Pada Standar kedua dalam Kompetensi Apoteker Indonesiam tepatnya pada poin
2.1.4 disebutkan bahwa lulusan apoteker mampu memanfaatkan mnemonics, klasifikasi DTPs
dan parameter monitoring sesuai kondisi dan kebutuhan pasien. Hal menarik disini adalah
penggunaan mnemonics dikaitkan dengan unit kompetensi 2.1 tentang penggunaan obat
rasional. Mnemonics sendiri adalah alat bantu atau metode untuk mengingat sesuatu, dalam
hal ini mungkin bisa diartikan sebagai alat bantu untuk menghafalkan hal-hal terkait obat.
Mnemonic dalam praktek kefarmasian ini tentu akan membantu baik untuk apoteker maupun
pasien, urgensinya bahkan dikaitkan dalam kompetensi kerasionalan obat pada unit
kompetensi 2.1. Untuk urgensi yang dikaitkan dalam kerasionalan obat, metode menghapal
dengan mnemonics selayaknya masih bisa lebih dikembangkan lagi dalam dunia farmasi.
Pada point 8.2.3 disebutkan bahwa lulusan apoteker mampu menjelaskan sapaan
umum (geriatric, pediatri, tuna rungu, tuna aksara) dan khusus (kronik, kritis, koma, psikiatri,
terminal). Kompetensi ini sangat penting dan sebenarnya paling jarang disinggung dan
diperdalam penerapan dan pelatihannya pada sarjana farmasi terutama di Indonesia. Di luar
negeri hal ini sudah mulai diasah dan diperdalam sebagai kompetensi apoteker.

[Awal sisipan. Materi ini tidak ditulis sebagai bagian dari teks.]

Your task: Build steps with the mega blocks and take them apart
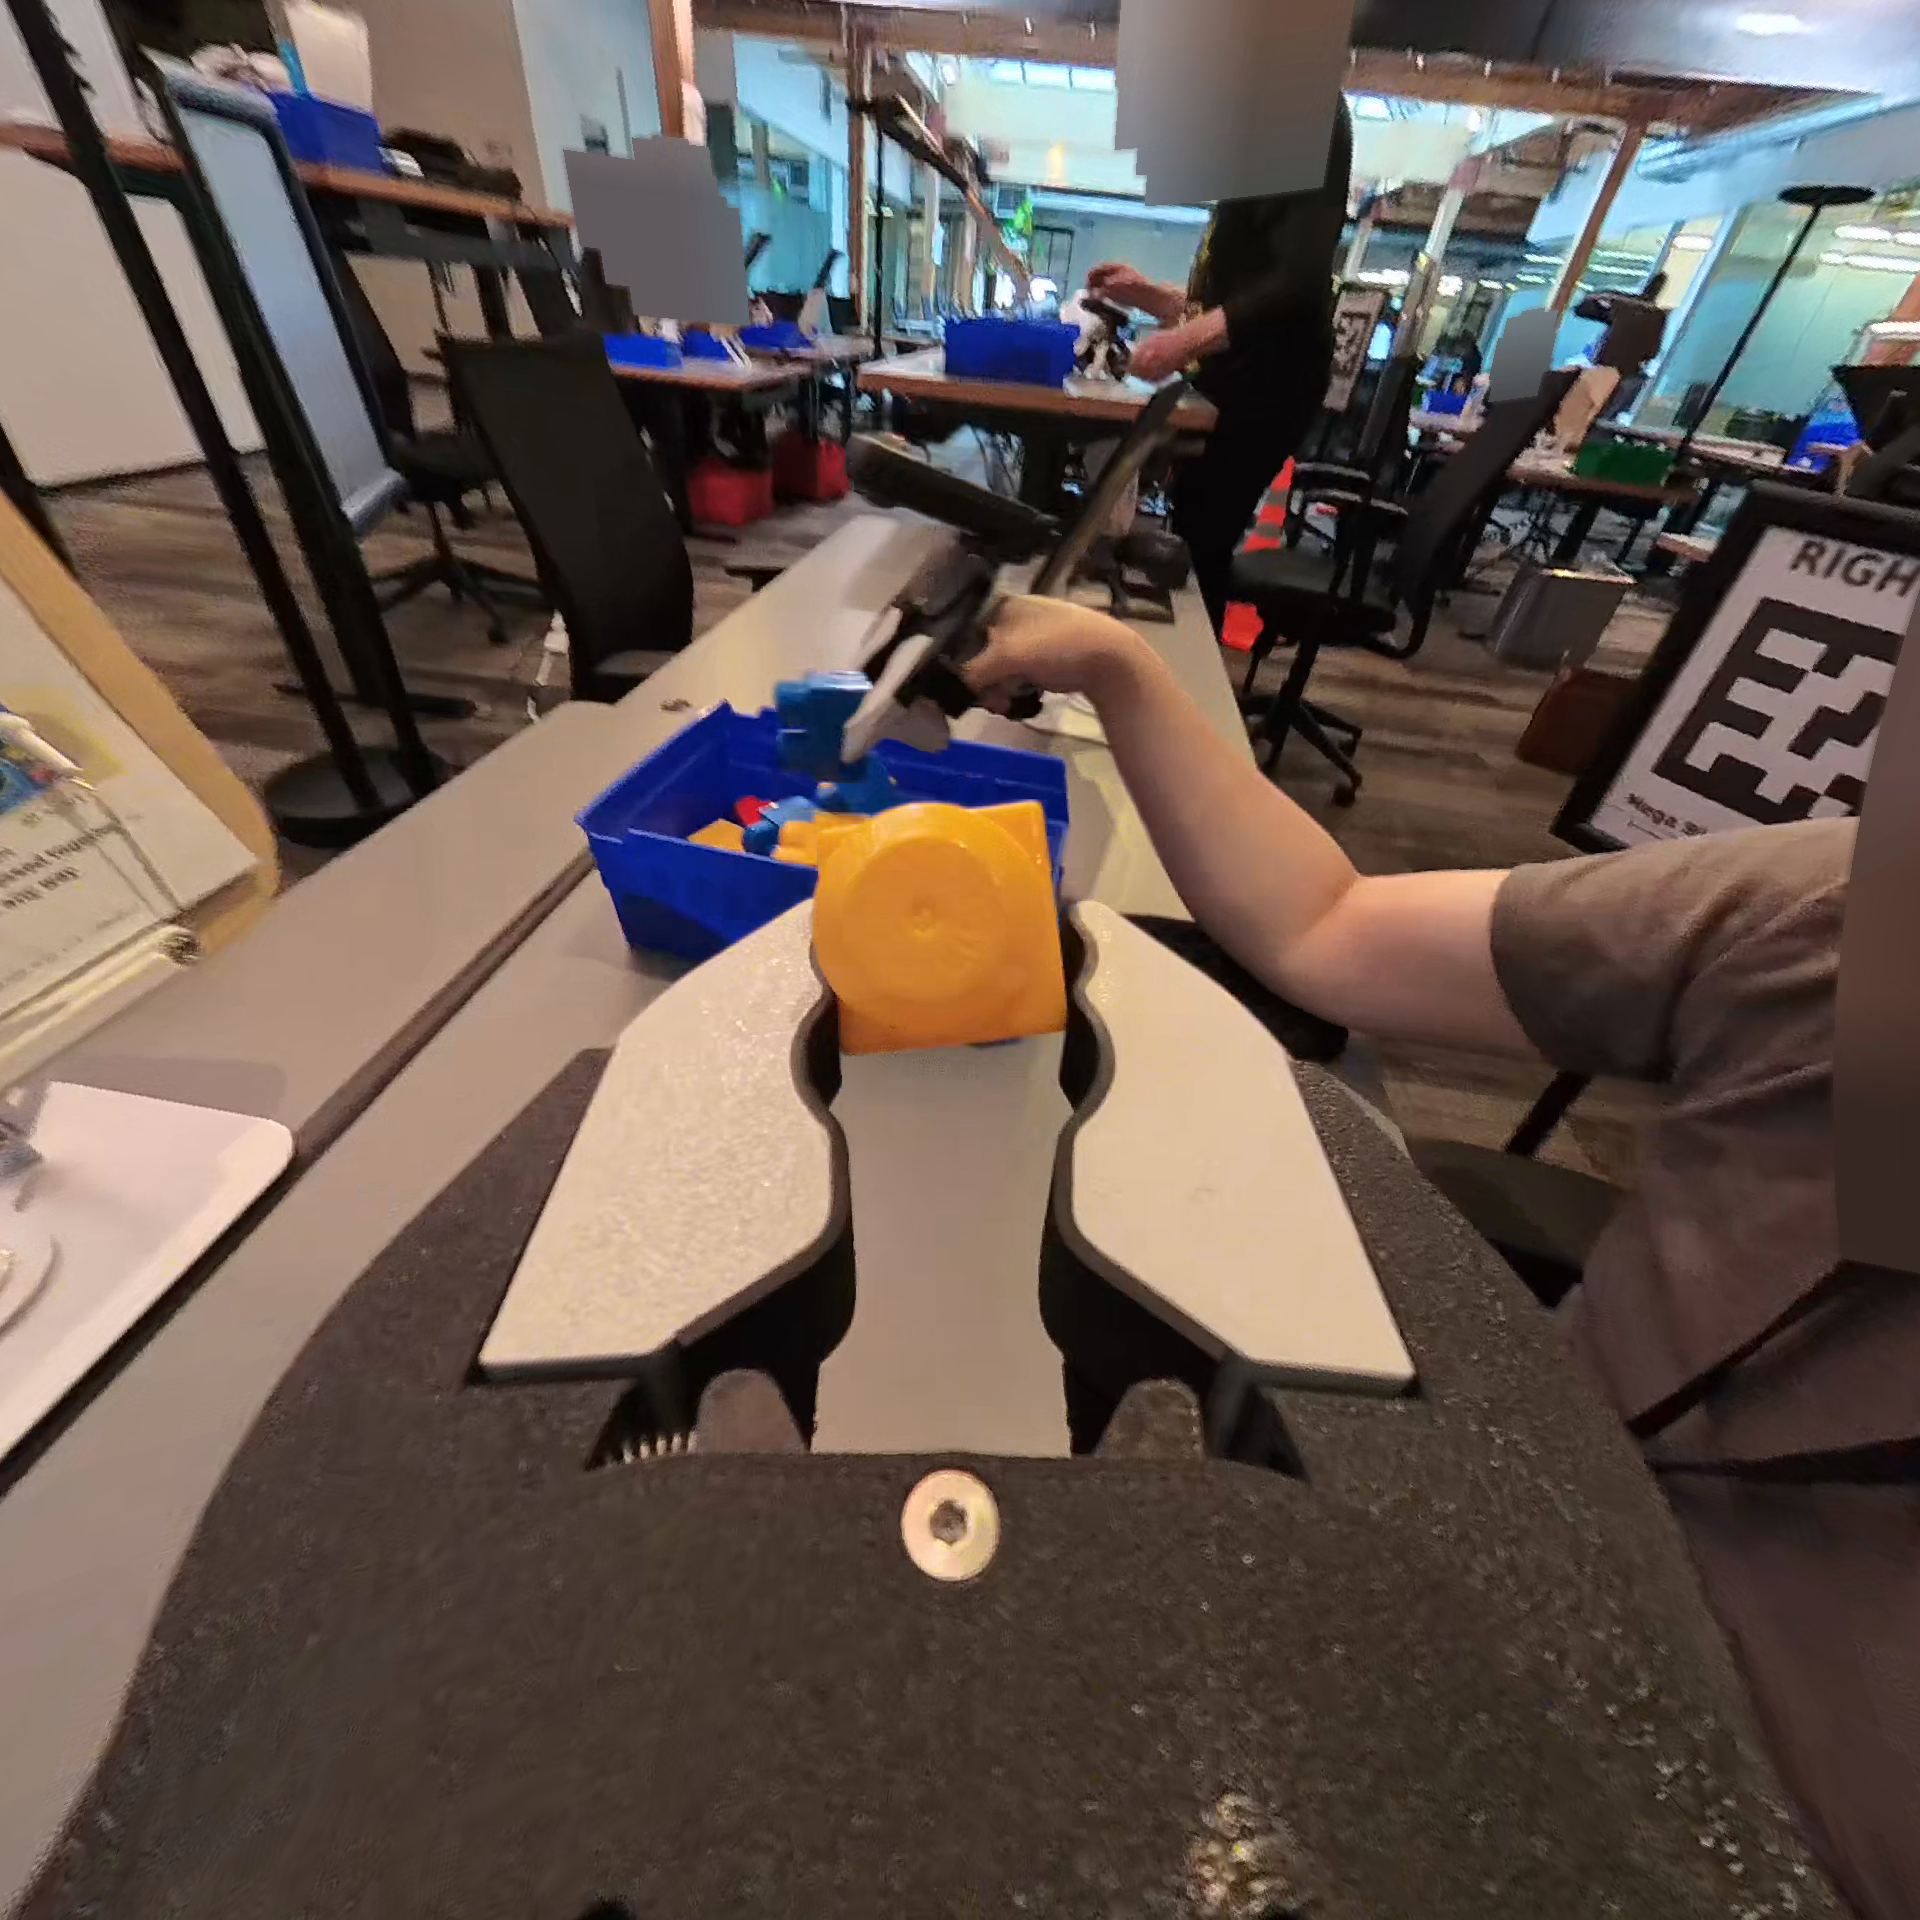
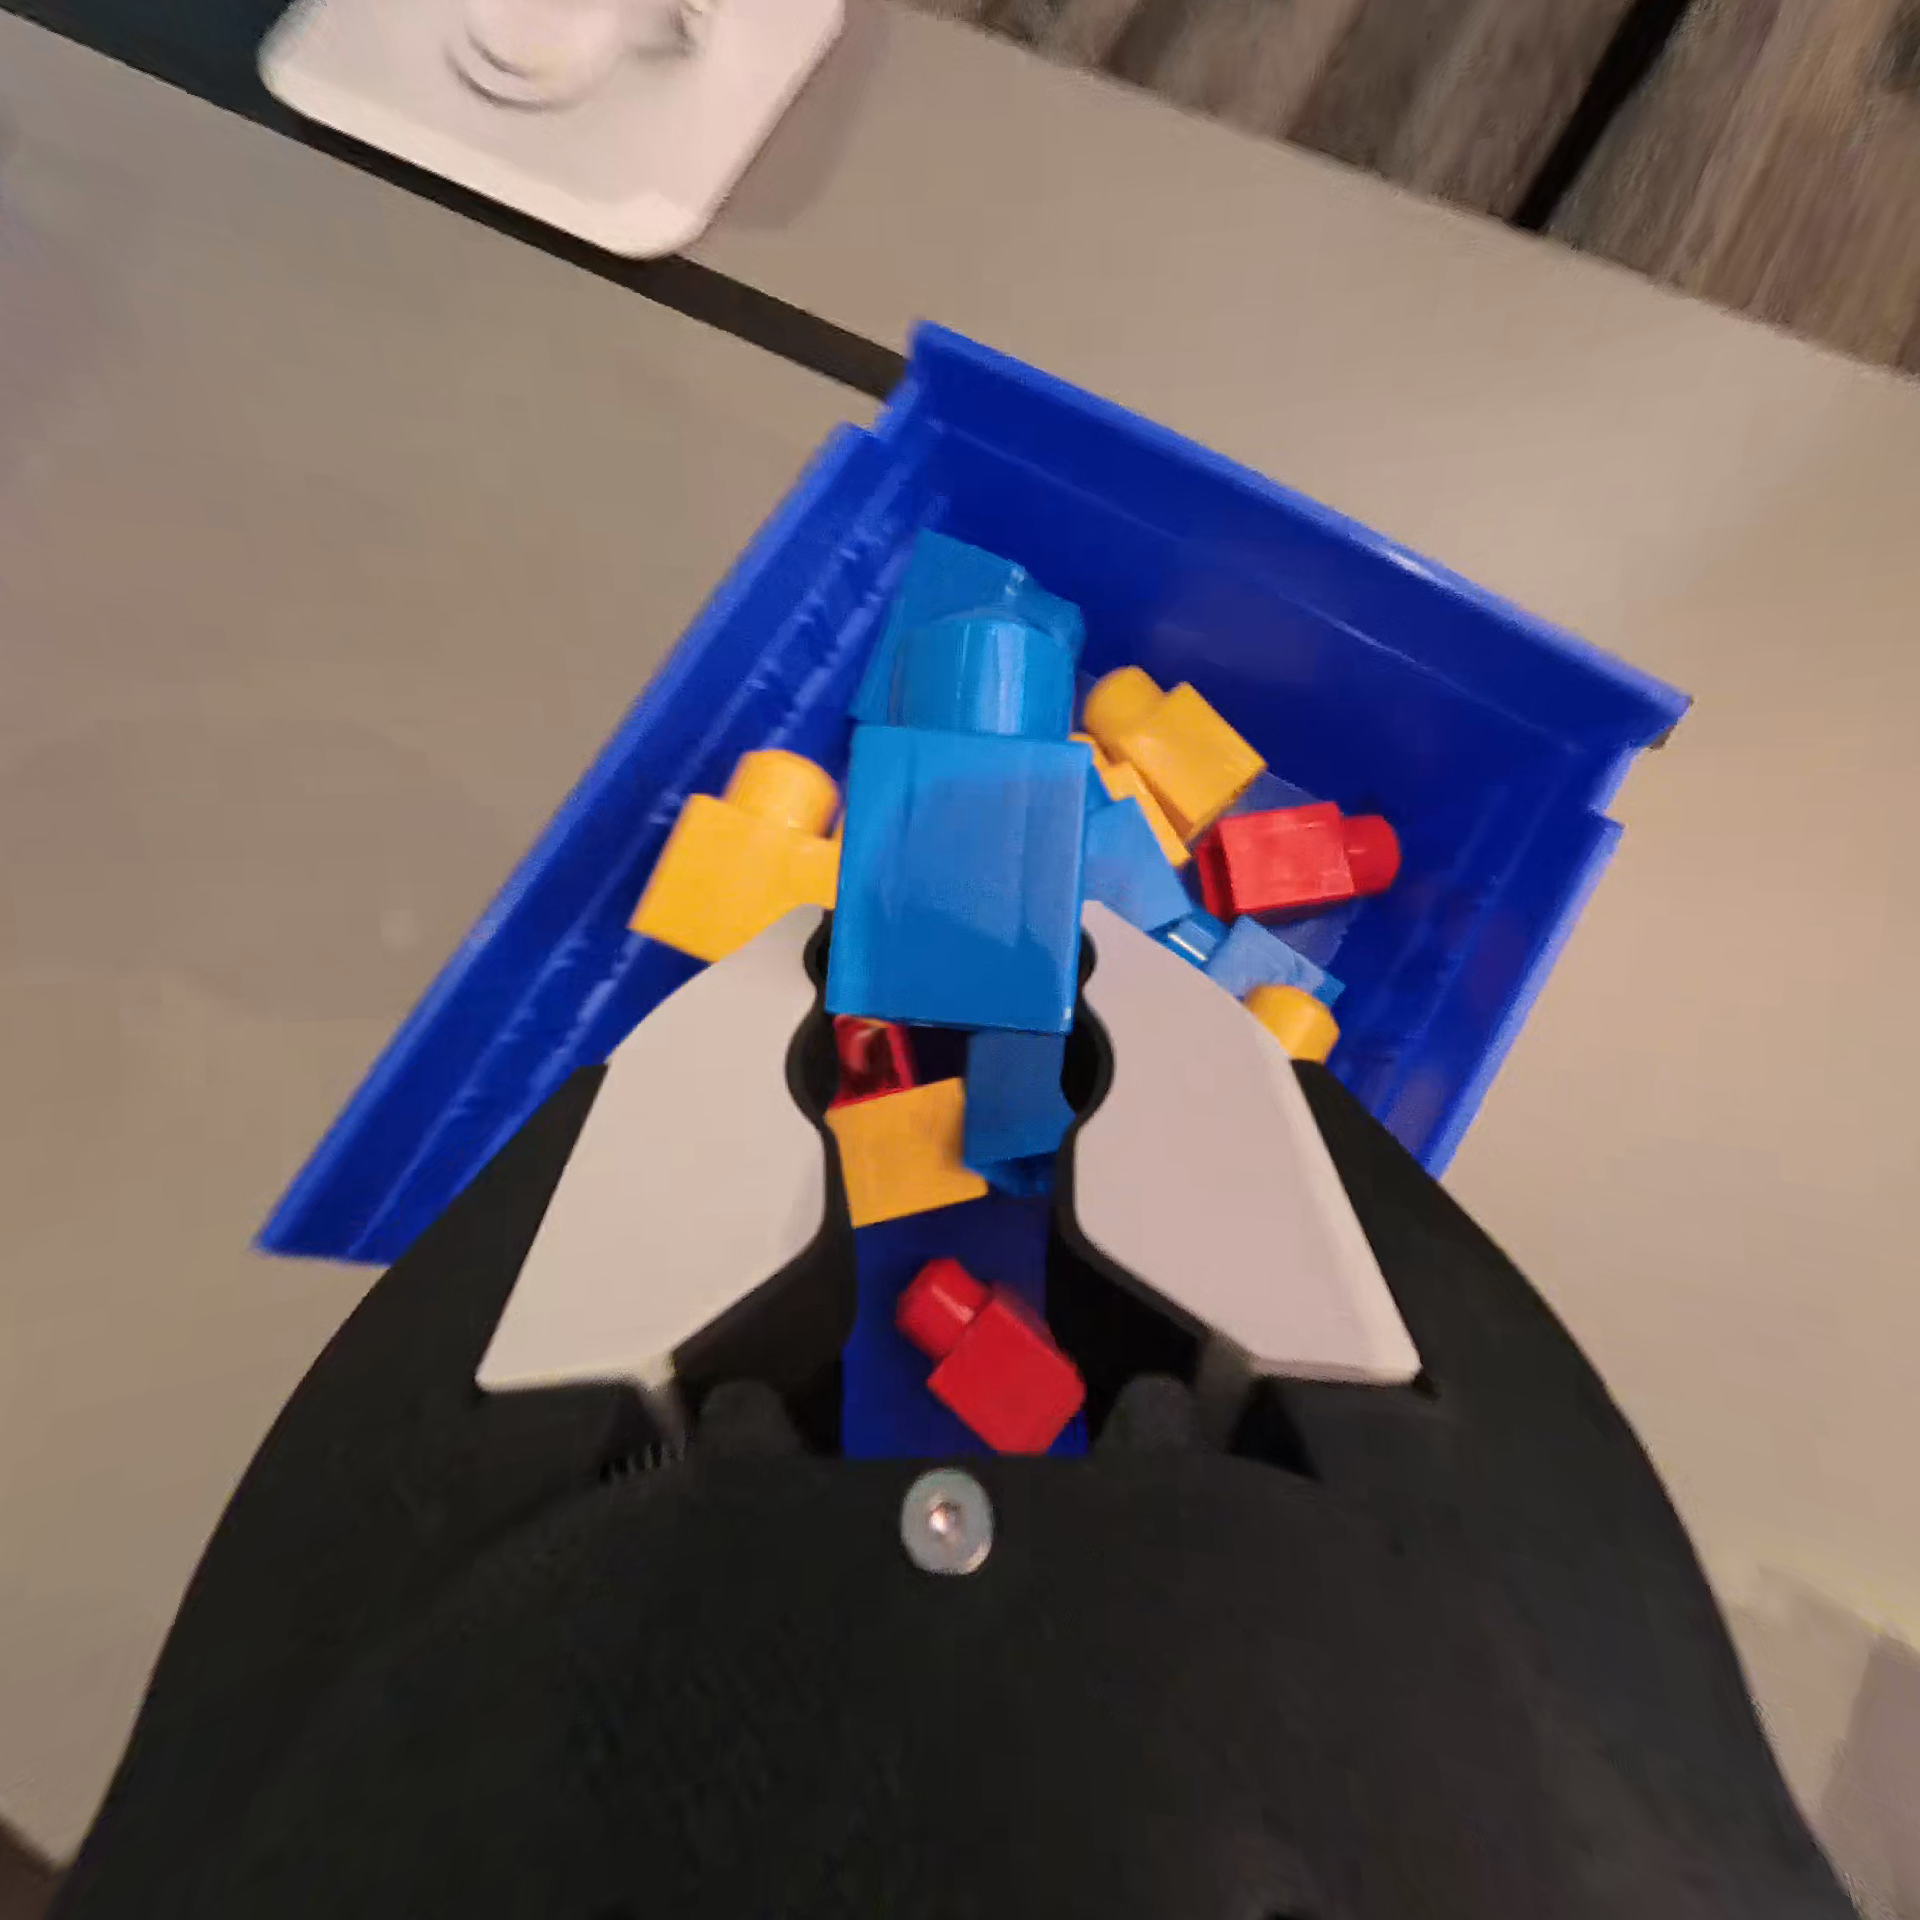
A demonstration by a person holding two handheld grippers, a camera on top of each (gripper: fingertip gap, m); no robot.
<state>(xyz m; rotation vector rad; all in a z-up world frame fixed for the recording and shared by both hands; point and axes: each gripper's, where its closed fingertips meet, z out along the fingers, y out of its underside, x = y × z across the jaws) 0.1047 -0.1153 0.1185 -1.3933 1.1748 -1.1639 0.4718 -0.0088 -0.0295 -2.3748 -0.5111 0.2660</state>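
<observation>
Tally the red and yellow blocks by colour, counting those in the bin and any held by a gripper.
Red blocks: 3, the last half hidden
Yellow blocks: 5, with 4 in the bin and 1 in the left gripper
Total: 8
Blue blocks overlap too much to count.

yellow block [image 1: 940, 925]: smooth plastic, kinda glossy
blue block [image 2: 961, 883]: shiny plastic
bin [image 2: 1299, 623]: glossy blue plastic
left gripper [image 1: 948, 987]: speckled matt grey fingers, rough black body
table [image 1: 416, 935]: flat matt grey
</observation>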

Pada PMK nomor 9 tahun 2017 bab IV pasal 17 (1) disebutkan bahwa apoteker
hanya bisa menyerahkan sediaan farmasi, alat kesehatan dan bahan medis habis pakai pada 8
pihak, salah satunya dokter dengan peraturan perundangan yang berlaku. Bentuk penyerahan
ini menarik untuk dikaji lebih dalam jika semisal apoteker menyerahkan obat pada dokter
untuk diberikan kepada pasien semisal dengan resep, maka alur pemberian obat yang
normalnya dari apoteker langsung ke pasien berubah menjadi dari dokter ke pasien, jika
memang hal ini dibenarkan menurut perundangan, apakah perubahan bentuk alur distribusi
obat pada pasien ini bisa mengurangi peran apoteker dalam kompetensi komunikasi dan
konseling obat pada pasien.
Pada PMK no 31 tahun 2016, dijelaskan dalam pasal 18 yang telah diperbarui bahwa
SIPA apoteker di fasilitas kefarmasian hanya berlaku untuk satu tempat saja, akan tetapi
untuk fasilitas pelayanan kefarmasian bisa untuk 3 tempat berbeda. Hal ini menarik untuk
dikaji apa perbedaan fasilitas pelayanan kefarmasian dan fasilitas kefarmasian itu sebenarnya
dan bagaiamana kompromi waktu yang diizinkan.
Pada PMK nomer 73 tahun 2016 disebutkan pada bab III mengenai pelayanan
farmasi klinik bahwa pada setiap tahap alur pelayanan resep dilakukan upaya pencegahan
terjadinya kesalahan pemberian obat (medication error) yang menarik adalah bagaimana
caranya proses upaya ini didokumentasikan sehingga bisa menjadi bukti yang dapat
diupayakan untuk membela profesi apoteker apabila tetap terjadi medication error padahal
sudah ditempuh upaya pencegahannya? Apakah bentuk upaya IAI yang digunakan untuk
mengkonfirmasi penyebab efek medication error tersebut adalah ketidaksengajaan atau
kesengajaan dari tenaga kefarmasian?